Task – Up through the line that contains "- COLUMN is", retype the entries exactly, beginning at the very first line.

Data provided –

* * *

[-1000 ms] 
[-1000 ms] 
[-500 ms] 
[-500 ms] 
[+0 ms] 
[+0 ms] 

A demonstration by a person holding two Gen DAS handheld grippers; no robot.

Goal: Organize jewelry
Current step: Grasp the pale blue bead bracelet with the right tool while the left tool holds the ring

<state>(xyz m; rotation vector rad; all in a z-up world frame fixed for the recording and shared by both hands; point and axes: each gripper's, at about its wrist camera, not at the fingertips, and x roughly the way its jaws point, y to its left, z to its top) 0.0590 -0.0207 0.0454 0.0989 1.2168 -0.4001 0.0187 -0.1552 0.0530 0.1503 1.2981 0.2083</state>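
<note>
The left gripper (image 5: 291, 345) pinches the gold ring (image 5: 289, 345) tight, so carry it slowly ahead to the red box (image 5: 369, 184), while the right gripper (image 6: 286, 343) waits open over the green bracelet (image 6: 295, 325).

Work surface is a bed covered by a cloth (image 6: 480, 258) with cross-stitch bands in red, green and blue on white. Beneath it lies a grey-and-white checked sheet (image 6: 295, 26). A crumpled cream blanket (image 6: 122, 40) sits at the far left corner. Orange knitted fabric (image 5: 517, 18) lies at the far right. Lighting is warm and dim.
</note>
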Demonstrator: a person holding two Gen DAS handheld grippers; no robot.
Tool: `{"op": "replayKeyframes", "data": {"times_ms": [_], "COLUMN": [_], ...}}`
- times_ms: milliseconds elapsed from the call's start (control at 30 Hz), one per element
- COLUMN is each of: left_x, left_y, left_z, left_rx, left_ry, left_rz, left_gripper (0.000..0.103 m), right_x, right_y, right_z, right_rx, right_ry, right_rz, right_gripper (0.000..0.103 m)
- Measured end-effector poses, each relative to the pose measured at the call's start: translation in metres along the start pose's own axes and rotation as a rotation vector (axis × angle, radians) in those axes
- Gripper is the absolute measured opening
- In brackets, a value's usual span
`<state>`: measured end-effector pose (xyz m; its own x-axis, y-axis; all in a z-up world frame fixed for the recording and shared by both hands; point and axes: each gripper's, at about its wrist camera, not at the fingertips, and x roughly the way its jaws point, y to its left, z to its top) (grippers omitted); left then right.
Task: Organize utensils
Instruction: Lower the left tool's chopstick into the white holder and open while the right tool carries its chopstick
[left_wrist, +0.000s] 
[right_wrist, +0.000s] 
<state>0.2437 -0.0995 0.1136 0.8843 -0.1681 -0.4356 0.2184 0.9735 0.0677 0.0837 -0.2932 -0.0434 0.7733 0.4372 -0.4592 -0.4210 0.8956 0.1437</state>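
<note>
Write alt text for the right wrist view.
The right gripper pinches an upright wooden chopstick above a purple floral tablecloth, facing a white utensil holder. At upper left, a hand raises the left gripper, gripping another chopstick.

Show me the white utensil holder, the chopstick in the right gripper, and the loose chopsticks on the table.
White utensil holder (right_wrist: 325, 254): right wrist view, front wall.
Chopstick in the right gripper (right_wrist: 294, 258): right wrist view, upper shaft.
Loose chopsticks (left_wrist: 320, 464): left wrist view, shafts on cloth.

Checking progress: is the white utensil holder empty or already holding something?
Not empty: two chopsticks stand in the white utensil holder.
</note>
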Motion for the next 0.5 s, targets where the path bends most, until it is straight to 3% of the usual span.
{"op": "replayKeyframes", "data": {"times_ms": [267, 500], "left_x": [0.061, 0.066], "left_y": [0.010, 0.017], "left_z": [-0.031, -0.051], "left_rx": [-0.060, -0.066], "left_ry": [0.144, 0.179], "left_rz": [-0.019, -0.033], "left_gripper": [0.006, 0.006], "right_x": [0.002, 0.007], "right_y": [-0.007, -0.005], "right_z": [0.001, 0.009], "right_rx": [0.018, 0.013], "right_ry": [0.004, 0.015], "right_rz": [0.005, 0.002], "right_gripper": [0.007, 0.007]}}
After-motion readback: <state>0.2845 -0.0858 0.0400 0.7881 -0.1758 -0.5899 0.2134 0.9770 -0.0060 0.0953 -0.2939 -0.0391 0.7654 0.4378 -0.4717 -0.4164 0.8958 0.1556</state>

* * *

Exercise response –
[-1000 ms] 
[-1000 ms] 
[-500 ms] 
[-500 ms] 
[+0 ms] 
[+0 ms] 

A demonstration by a person holding two Gen DAS handheld grippers; no robot.

Goal: Organize jewelry
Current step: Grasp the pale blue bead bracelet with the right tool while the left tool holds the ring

<state>(xyz m; rotation vector rad; all in a z-up world frame fixed for the recording and shared by both hands; point and axes: each gripper's, at about its wrist camera, not at the fingertips, and x roughly the way its jaws point, y to its left, z to its top) 0.0590 -0.0207 0.0454 0.0989 1.2168 -0.4001 0.0187 -0.1552 0.0530 0.1503 1.2981 0.2083</state>
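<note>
The left gripper (image 5: 291, 345) pinches the gold ring (image 5: 289, 345) tight, so carry it slowly ahead to the red box (image 5: 369, 184), while the right gripper (image 6: 286, 343) waits open over the green bracelet (image 6: 295, 325).

Work surface is a bed covered by a cloth (image 6: 480, 258) with cross-stitch bands in red, green and blue on white. Beneath it lies a grey-and-white checked sheet (image 6: 295, 26). A crumpled cream blanket (image 6: 122, 40) sits at the far left corner. Orange knitted fabric (image 5: 517, 18) lies at the far right. Lighting is warm and dim.
</note>
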Demonstrator: a person holding two Gen DAS handheld grippers; no robot.
Tool: `{"op": "replayKeyframes", "data": {"times_ms": [_], "COLUMN": [_], ...}}`
- times_ms: milliseconds elapsed from the call's start (control at 30 Hz), one per element
- COLUMN is each of: left_x, left_y, left_z, left_rx, left_ry, left_rz, left_gripper (0.000..0.103 m), right_x, right_y, right_z, right_rx, right_ry, right_rz, right_gripper (0.000..0.103 m)

This answer is complete as it stands.